§ What you need to do: Would you please transcribe the listing exactly, with no images?

§ Information shown:
BEGIN

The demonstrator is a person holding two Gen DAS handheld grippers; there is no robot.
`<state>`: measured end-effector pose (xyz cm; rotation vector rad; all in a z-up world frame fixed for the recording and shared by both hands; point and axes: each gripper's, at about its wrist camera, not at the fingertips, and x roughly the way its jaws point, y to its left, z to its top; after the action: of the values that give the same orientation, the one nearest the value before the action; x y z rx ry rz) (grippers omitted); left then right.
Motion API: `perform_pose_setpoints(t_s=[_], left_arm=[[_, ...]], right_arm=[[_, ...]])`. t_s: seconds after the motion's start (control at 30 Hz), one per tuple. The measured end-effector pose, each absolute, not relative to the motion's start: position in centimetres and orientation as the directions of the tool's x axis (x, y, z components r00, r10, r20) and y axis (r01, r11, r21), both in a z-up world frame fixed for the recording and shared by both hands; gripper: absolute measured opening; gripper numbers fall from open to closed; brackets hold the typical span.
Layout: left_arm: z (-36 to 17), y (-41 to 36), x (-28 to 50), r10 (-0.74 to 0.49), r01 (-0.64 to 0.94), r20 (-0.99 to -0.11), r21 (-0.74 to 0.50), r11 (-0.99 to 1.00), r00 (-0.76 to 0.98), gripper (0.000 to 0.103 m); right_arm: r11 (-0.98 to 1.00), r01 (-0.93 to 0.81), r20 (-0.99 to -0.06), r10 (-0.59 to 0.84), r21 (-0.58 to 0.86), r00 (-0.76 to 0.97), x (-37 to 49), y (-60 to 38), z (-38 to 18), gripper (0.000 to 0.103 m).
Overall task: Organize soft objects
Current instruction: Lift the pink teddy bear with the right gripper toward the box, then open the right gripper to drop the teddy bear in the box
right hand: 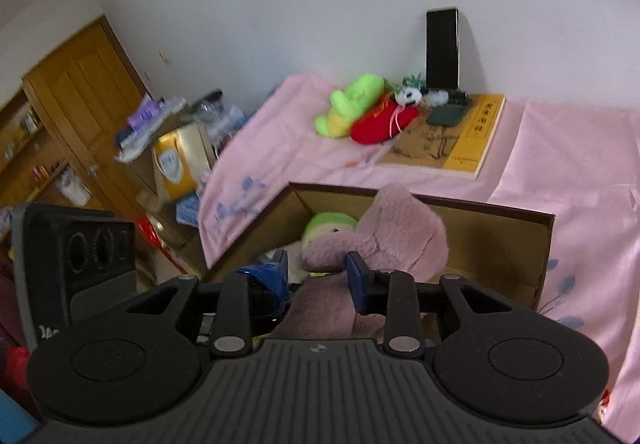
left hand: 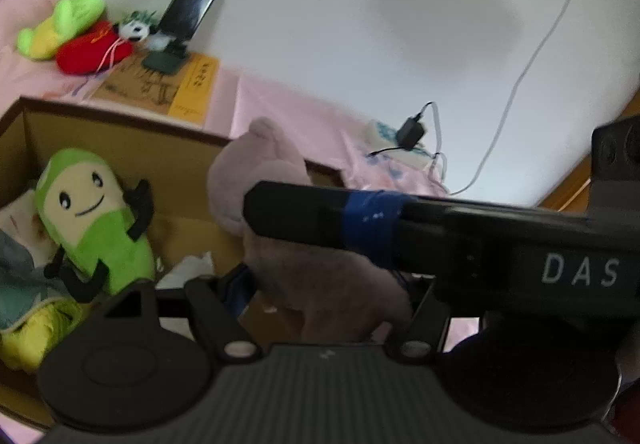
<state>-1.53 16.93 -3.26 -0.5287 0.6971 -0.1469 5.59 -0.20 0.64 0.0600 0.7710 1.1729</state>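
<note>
A mauve plush toy [left hand: 256,164] [right hand: 400,228] hangs over an open cardboard box [left hand: 120,116] [right hand: 480,206] on the pink bed. My left gripper [left hand: 328,284] is shut on its lower body. My right gripper [right hand: 318,276] is shut on a narrow part of it between blue pads; one of its fingers [left hand: 360,224] crosses the left wrist view. A smiling green plush [left hand: 92,212] [right hand: 328,222] lies in the box. By the wall sit a green-yellow plush [left hand: 60,24] [right hand: 352,100], a red plush [left hand: 92,52] [right hand: 380,124] and a small white toy [left hand: 134,30] [right hand: 408,96].
A phone on a stand [left hand: 196,0] [right hand: 442,48] rests on a yellow book [left hand: 192,88] [right hand: 448,148] at the wall. A charger with cables [left hand: 412,130] lies on the sheet. Beside the bed are a wooden cabinet [right hand: 80,84] and piled packages [right hand: 180,156].
</note>
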Motion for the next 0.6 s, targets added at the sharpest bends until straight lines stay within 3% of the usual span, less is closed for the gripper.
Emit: perform_pose_setpoints(t_s=[0.27, 0.6], left_arm=[[-5.9, 16.6, 1.5, -0.266, -0.135, -0.673, -0.481, 0.867, 0.690, 0.063], [-6.9, 13.9, 4.6, -0.367, -0.005, -0.750, -0.443, 0.897, 0.550, 0.063]], right_arm=[[0.459, -0.817, -0.627, 0.762, 0.349, 0.161, 7.7, 1.1, -2.2, 0.013], [0.571, -0.701, -0.641, 0.739, 0.428, 0.210, 8.8, -2.0, -3.7, 0.012]])
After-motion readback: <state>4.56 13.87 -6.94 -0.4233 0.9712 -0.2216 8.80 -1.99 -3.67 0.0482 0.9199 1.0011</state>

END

§ Output of the exercise:
The demonstrator is a person holding two Gen DAS handheld grippers; there is no robot.
`<state>`: measured end-effector pose (xyz cm; rotation vector rad; all in a z-up world frame fixed for the recording and shared by both hands; point and axes: each gripper's, at about its wrist camera, not at the fingertips, and x roughly the way its jaws point, y to its left, z to its top; after the action: of the values that give the same orientation, the one nearest the value before the action; x y z rx ry rz) (grippers omitted); left then right.
Motion API: `perform_pose_setpoints(t_s=[_], left_arm=[[_, ...]], right_arm=[[_, ...]])`. t_s: seconds after the motion's start (control at 30 Hz), one per tuple. The measured end-effector pose, each absolute, not relative to the motion's start: position in centimetres and orientation as the directions of the tool's x axis (x, y, z components r00, r10, r20) and y axis (r01, r11, r21), both in a z-up world frame fixed for the recording and shared by both hands; gripper: absolute measured opening; gripper numbers fall from open to closed; brackets hold the typical span.
Layout: left_arm: z (-36 to 17), y (-41 to 36), x (-28 to 50), r10 (-0.74 to 0.49), r01 (-0.64 to 0.94), r20 (-0.99 to -0.11), r21 (-0.74 to 0.50), r11 (-0.99 to 1.00), r00 (-0.76 to 0.98), gripper (0.000 to 0.103 m); right_arm: r11 (-0.98 to 1.00), r01 (-0.93 to 0.81), r20 (-0.99 to -0.06), r10 (-0.59 to 0.84), r21 (-0.58 to 0.86), r00 (-0.76 to 0.97), x (-37 to 49), y (-60 to 38), z (-38 to 18), gripper (0.000 to 0.103 m).
Overall task: Organize soft objects
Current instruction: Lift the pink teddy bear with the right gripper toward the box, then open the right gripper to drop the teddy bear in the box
right hand: 
left hand: 
<state>-1.53 16.93 -3.26 -0.5287 0.6971 -0.1469 5.59 -0.20 0.64 0.0600 0.7710 1.1729</state>
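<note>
A mauve plush toy [left hand: 256,164] [right hand: 400,228] hangs over an open cardboard box [left hand: 120,116] [right hand: 480,206] on the pink bed. My left gripper [left hand: 328,284] is shut on its lower body. My right gripper [right hand: 318,276] is shut on a narrow part of it between blue pads; one of its fingers [left hand: 360,224] crosses the left wrist view. A smiling green plush [left hand: 92,212] [right hand: 328,222] lies in the box. By the wall sit a green-yellow plush [left hand: 60,24] [right hand: 352,100], a red plush [left hand: 92,52] [right hand: 380,124] and a small white toy [left hand: 134,30] [right hand: 408,96].
A phone on a stand [left hand: 196,0] [right hand: 442,48] rests on a yellow book [left hand: 192,88] [right hand: 448,148] at the wall. A charger with cables [left hand: 412,130] lies on the sheet. Beside the bed are a wooden cabinet [right hand: 80,84] and piled packages [right hand: 180,156].
</note>
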Motion for the next 0.6 s, targets added at the sharpest bends until straight lines stay within 3% of the usual span, less is closed for the gripper.
Emit: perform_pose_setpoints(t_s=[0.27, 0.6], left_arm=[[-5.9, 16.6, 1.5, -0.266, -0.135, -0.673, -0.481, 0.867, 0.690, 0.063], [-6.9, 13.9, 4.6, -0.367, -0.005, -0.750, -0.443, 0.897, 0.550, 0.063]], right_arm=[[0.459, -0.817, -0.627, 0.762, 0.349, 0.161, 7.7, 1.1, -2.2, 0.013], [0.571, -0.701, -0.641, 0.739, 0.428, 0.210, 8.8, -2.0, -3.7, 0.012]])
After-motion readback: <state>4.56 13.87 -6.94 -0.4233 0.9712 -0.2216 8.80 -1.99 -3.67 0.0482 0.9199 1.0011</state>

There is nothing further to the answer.